Problem to solve — Return all lines in the material below that contain "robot".

### Record excerpts

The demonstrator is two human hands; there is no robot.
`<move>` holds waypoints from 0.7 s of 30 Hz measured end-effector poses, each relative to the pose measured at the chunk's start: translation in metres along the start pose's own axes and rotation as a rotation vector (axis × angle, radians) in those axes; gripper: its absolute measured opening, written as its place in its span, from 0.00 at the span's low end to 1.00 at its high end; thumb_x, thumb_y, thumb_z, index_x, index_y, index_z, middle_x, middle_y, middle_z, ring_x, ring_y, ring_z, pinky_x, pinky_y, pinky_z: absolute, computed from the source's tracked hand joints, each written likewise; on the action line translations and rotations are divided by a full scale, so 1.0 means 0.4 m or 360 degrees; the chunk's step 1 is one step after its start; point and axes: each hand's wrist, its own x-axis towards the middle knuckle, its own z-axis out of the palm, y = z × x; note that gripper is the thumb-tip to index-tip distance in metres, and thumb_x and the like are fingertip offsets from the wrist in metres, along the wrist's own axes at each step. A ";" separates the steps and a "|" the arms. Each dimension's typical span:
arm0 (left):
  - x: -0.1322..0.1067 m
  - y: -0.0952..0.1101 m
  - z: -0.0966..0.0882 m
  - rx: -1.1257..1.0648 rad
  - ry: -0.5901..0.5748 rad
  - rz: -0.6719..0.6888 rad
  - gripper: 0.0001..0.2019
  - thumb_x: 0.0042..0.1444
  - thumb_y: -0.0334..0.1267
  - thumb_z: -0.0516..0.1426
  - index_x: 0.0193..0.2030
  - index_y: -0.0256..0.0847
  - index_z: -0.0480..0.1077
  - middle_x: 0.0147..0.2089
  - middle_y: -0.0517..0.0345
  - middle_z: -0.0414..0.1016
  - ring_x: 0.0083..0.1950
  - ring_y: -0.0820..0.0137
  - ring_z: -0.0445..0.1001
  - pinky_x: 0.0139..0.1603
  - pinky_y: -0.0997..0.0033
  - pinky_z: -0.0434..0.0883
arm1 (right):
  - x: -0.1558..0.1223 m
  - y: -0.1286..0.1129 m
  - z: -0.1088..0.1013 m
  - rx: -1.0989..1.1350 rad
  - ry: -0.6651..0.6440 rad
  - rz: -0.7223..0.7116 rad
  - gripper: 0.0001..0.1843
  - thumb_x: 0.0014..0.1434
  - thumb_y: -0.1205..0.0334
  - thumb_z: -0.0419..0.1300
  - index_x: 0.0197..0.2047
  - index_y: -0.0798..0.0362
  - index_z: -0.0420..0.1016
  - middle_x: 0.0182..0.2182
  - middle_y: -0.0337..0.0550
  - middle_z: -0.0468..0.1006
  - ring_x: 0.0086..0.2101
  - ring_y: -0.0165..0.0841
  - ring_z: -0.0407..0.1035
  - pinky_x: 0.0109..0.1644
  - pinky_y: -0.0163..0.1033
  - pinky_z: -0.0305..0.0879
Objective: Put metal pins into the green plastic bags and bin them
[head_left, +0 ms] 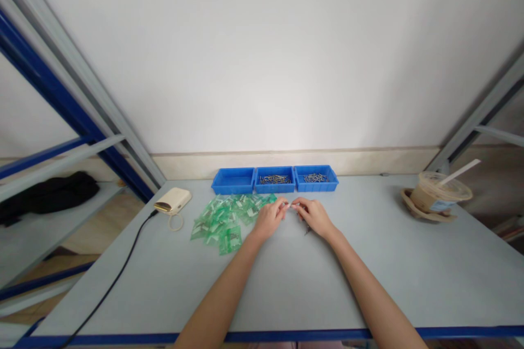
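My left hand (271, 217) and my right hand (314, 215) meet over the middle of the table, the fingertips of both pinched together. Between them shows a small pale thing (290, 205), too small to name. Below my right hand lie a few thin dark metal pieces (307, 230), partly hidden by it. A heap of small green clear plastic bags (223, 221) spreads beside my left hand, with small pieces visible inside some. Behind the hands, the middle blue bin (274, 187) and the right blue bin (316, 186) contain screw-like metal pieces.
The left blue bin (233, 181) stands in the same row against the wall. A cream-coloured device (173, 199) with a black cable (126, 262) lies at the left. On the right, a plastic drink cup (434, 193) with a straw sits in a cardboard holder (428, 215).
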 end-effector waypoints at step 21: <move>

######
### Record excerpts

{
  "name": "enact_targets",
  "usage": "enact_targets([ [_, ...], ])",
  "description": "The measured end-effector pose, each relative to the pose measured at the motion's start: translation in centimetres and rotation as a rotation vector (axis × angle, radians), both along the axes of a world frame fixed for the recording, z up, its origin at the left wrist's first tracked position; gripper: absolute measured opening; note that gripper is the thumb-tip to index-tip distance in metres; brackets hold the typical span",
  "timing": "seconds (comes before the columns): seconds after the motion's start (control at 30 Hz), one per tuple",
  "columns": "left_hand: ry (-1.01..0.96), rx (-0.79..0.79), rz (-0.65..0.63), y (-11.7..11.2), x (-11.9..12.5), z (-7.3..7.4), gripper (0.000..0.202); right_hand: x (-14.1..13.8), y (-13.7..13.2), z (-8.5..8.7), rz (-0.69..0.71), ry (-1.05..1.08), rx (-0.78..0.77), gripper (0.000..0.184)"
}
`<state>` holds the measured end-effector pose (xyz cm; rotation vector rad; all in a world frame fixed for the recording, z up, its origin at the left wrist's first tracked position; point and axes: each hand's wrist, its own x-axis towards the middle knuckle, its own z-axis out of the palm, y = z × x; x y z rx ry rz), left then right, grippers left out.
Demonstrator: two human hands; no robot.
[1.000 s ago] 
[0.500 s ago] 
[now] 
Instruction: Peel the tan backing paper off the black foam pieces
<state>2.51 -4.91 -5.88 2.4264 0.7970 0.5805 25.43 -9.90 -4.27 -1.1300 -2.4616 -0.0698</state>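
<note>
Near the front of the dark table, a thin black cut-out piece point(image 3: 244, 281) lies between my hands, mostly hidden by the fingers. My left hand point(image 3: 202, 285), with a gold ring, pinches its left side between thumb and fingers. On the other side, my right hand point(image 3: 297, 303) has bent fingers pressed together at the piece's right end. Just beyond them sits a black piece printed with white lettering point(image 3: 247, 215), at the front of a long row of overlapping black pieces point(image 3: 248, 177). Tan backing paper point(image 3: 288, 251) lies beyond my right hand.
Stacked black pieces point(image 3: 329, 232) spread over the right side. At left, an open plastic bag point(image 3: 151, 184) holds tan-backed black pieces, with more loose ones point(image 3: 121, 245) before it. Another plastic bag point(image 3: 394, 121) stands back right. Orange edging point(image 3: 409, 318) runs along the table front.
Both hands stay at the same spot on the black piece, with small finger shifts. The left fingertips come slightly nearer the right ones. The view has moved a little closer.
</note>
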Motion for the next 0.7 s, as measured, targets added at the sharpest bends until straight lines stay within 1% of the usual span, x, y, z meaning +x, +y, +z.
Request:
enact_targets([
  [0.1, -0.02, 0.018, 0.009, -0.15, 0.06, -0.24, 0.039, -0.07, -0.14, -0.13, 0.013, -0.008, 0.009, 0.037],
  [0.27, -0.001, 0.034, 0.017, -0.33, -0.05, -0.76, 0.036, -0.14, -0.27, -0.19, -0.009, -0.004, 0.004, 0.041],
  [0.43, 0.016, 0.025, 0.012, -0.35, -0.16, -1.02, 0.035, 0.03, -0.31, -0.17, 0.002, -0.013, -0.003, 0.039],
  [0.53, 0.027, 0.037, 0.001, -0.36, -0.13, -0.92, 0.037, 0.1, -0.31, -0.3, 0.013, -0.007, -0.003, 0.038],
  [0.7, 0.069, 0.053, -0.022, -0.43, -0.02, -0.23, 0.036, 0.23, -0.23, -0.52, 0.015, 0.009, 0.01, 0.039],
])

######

Response to this exercise —
The demonstrator is two human hands; there is no robot.
Demonstrator: two human hands; no robot.

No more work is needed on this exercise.